«Effatà!» e la sfida
di aprirsi al mondo

 «Effatà!» e la sfida di aprirsi al mondo   QUO-175
30 luglio 2025

di Andrea Monda

Nella catechesi dell’udienza generale di oggi Papa Leone si è soffermato sulla parola di Gesù al sordomuto, «Effatà!»: «Questa parola, semplice e bellissima, contiene l’invito che Gesù rivolge a quest’uomo che ha smesso di ascoltare e di parlare. È come se Gesù gli dicesse: “Apriti a questo mondo che ti spaventa! Apriti alle relazioni che ti hanno deluso! Apriti alla vita che hai rinunciato ad affrontare!”. Chiudersi, infatti, non è mai una soluzione».

È vero, molte volte il mondo fa spavento. E ci si rinchiude come paralizzati in un atteggiamento rinunciatario e risentito. Questo vale per ogni persona, ma anche per ogni istituzione, anche per la Chiesa. A volte anche i cristiani non scelgono di agire nel mondo, ma di re-agire al mondo, al suo spettacolo spesso pieno di violenze e di brutture.

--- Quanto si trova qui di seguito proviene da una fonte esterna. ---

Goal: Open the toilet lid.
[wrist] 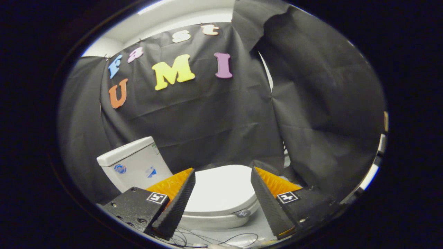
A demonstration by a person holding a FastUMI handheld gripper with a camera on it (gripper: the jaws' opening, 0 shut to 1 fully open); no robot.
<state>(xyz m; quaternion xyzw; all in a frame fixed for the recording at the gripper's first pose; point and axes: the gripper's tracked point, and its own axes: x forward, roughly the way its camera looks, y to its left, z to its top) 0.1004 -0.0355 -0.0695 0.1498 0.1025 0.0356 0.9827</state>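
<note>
Tongs [223, 180] spread wide and empty hover near a closed lid [221, 190] lying flat on the toilet just beyond them, right of the tank [133, 162]; stiff, smooth, likely light plastic, best lifted by its near front lip.

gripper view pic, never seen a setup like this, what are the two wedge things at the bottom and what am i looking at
The camera rides on a hand-held two-finger gripper and looks forward along its fingers; those are the two ribbed wedges you see. They stand open, holding nothing. Between and just beyond them sits a white ceramic toilet with its smooth white lid closed flat. The white boxy tank stands behind the left finger. Black cloth forms the booth wall. Thin dark cables lie on the floor near the fingers.
</note>
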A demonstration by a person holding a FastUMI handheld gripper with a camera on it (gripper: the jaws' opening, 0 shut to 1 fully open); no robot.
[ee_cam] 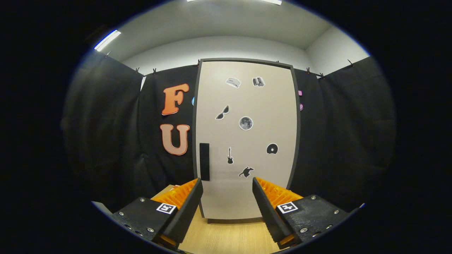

E questa reazione è di fuga dal mondo, di isolamento e anche di disprezzo del mondo, il contemptus mundi. Dimenticando però che il primo che apprezza il mondo è proprio Dio, il suo Creatore, che di fronte allo spettacolo del mondo lo ammira con una esclamazione ricca di gioia e meraviglia: «E Dio vide che era cosa buona». E lo fa di continuo, il racconto della Genesi ci tiene a sottolineare che Dio termina ogni giorno della Creazione con il suo stupito apprezzamento. Il disprezzo del mondo dimentica non solo il comportamento del Padre, ma anche quello del Figlio, mandato dal Padre «nel mondo non per giudicare il mondo, ma perché il mondo si salvi per mezzo di lui» (Gv 3, 17). A sua volta Gesù, con lo stesso spirito, ha inviato i cristiani nel mondo a stare “in mezzo” al mondo, ad abitare il mondo, non a chiudersi in una roccaforte bella e protetta.

Quel grido, «Effatà! » è rivolto ad ogni “sordomuto” che oggi vive fuori e dentro la Chiesa perché non finisca per fare come quel George Gray di cui parla il poeta E. L. Masters, spaventato dalle insidie del mondo: «Perché l’amore mi si offrì e io mi ritrassi dal suo inganno; / il dolore bussò alla mia porta, e io ebbi paura; /l’ambizione mi chiamò, e io temetti gli imprevisti./ Malgrado tutto avevo fame di un significato nella vita. / E adesso so che bisogna alzare le vele / e prendere i venti del destino,/ dovunque spingano la barca». La barca di Pietro deve fare proprio come il pescatore di Cafarnao che vincendo ogni paura si getta nelle onde del mare impetuoso della storia fino a morire sul colle Vaticano accogliendo quella parola di Gesù, semplice e bellissima.